Diabète, hypertension, fibrome

Les victimes de violences sexuelles souffrent aussi souvent d'addictions à l'alcool et au cannabis, de douleurs chroniques diverses, de troubles fonctionnnels (il y a deux fois plus de syndromes de côlon irritable chez elles) et de lésions. Une étude de cohorte sur des infirmières américaines, dont 33% avaient subi des violences pendant l'enfance ou l'adolescence, révèle qu'elles déclenchent plus de diabète, d'hypertension et de fibromes utérins que celles qui n'ont pas été violées. Plus les violences sont graves et répétées, plus elles ont lieu pendant l'enfance et plus le risque augmente.

Une prise en charge précoce

Des indications à prendre en compte dans le cadre d'un meilleur dépistage.

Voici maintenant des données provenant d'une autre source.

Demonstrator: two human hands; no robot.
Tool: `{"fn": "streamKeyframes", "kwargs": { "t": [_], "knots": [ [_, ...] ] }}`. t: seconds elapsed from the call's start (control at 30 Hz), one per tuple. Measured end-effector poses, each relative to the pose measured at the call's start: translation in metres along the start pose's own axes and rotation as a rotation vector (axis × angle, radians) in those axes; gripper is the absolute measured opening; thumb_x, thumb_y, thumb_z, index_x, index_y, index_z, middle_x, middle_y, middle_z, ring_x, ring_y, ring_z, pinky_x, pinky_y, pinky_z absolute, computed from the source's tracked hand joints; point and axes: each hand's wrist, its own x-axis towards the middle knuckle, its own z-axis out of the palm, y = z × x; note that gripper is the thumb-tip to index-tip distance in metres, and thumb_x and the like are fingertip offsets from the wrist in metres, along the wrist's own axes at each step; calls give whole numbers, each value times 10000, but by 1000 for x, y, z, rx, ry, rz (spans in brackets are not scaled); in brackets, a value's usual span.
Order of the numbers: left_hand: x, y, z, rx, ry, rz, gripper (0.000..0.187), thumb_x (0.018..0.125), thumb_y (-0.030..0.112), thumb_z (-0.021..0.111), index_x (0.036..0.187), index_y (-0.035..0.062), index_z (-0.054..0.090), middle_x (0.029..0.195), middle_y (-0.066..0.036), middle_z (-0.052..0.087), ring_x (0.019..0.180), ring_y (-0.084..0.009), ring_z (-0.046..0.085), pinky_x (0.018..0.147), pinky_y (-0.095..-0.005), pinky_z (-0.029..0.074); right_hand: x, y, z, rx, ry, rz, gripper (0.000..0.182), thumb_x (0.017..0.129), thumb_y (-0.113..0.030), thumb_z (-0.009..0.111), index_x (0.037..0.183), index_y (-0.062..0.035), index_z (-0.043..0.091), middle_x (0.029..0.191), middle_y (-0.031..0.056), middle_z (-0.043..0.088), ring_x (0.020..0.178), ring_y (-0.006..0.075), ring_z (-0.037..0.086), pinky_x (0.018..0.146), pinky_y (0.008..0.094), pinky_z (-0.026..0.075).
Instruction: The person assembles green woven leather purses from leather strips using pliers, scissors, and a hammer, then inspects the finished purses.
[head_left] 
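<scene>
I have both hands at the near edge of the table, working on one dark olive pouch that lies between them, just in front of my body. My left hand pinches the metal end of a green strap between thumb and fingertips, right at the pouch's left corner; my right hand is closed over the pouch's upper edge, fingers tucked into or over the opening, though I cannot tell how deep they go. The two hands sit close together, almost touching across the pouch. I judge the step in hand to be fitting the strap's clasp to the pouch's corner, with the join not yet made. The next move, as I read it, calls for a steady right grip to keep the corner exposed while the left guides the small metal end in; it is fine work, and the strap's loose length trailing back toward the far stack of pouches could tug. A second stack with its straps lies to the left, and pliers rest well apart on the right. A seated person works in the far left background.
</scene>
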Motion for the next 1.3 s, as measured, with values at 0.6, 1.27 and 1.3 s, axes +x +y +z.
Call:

Pour l'heure, c'est loin d'être effectif: 75% des victimes de violences ont pris des anti-dépresseurs mais les médecins prescripteurs ne les ont pas repérées. « Il nous faut oser poser la question à nos patients : “avez-vous vécu des violences physiques, morales ou sexuelles”? suggère Violette Guérin. S'ils ne peuvent pas répondre tout de suite, ils sauront que nous pouvons accueillir leur parole". Une prise en charge précoce permet de s'en sortir plus vite. Le protocole doit être personnalisé (chaque personne n'a pas vécu la même chose), mais le soin passe obligatoirement par une reconfrontation au vécu de façon à mettre du sens sur chaque symptôme. "Une affection ORL récidivante peut être liée à unefellation imposée" signale le Dr Guérin.

Oui, on peut guérir

Souvent, la personne est polytraumatisée, mieux vaut donc que les professionnels travaillent en équipe. "Il faut rassurer la victime sur sa capacité à se reconstruire en faisant la chasse à sa culpabilité, généralement très forte, elle pense "c'est ma faute" et c'est ce qu'on lui renvoie parfois dans son entourage, indique Violette Guérin. Il faut aussi la prévenir des phases par lesquelles elle va passer. Il est légitime, par exemple, qu'elle ait des envies de meurtre envers son agresseur, à défaut, elle risque de retourner sa violence contre elle. Surtout, il est important de lui dire “oui, vous pouvez guérir”, il restera une cicatrice mais ce ne sera plus une plaie ouverte ».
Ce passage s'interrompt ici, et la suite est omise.